Assignment
Starting at the first line of the data, print every line up to and including the one with "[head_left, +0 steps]", but no pictures.

Stored data

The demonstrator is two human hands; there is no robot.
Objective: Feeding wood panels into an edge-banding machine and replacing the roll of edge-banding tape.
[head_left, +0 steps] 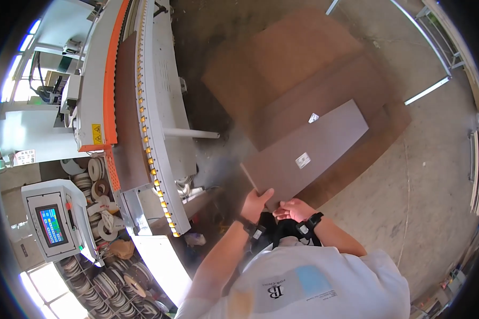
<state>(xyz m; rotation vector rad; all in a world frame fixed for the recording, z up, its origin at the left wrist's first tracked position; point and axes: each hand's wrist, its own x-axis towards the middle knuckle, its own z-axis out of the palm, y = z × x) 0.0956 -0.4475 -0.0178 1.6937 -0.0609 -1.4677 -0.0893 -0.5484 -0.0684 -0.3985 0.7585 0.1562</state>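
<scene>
A long brown board point(332, 141) with a small white label on it stretches away from me, over other brown boards. My left hand point(257, 203) is closed on its near left corner, thumb on the top face and the other fingers out of sight beneath. At the near right corner, my right hand point(297, 209) has its fingers curled in against the edge. Dark bands with small devices circle both wrists. Another brown board point(282, 114) with its own white label lies just beyond and partly under the held one.
Larger brown sheets point(298, 45) lie beneath and beyond. To my left runs a long machine point(162, 106) with yellow rollers, an orange guard and a brown strip of board point(126, 106). A control screen point(51, 225) and tape rolls point(107, 226) stand nearer. A metal frame point(427, 90) is at far right.
</scene>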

Response area
The demonstrator is two human hands; there is no robot.
Objective: Feeding wood panels into an edge-banding machine and replacing the roll of edge-banding tape.
[head_left, +0 steps] 

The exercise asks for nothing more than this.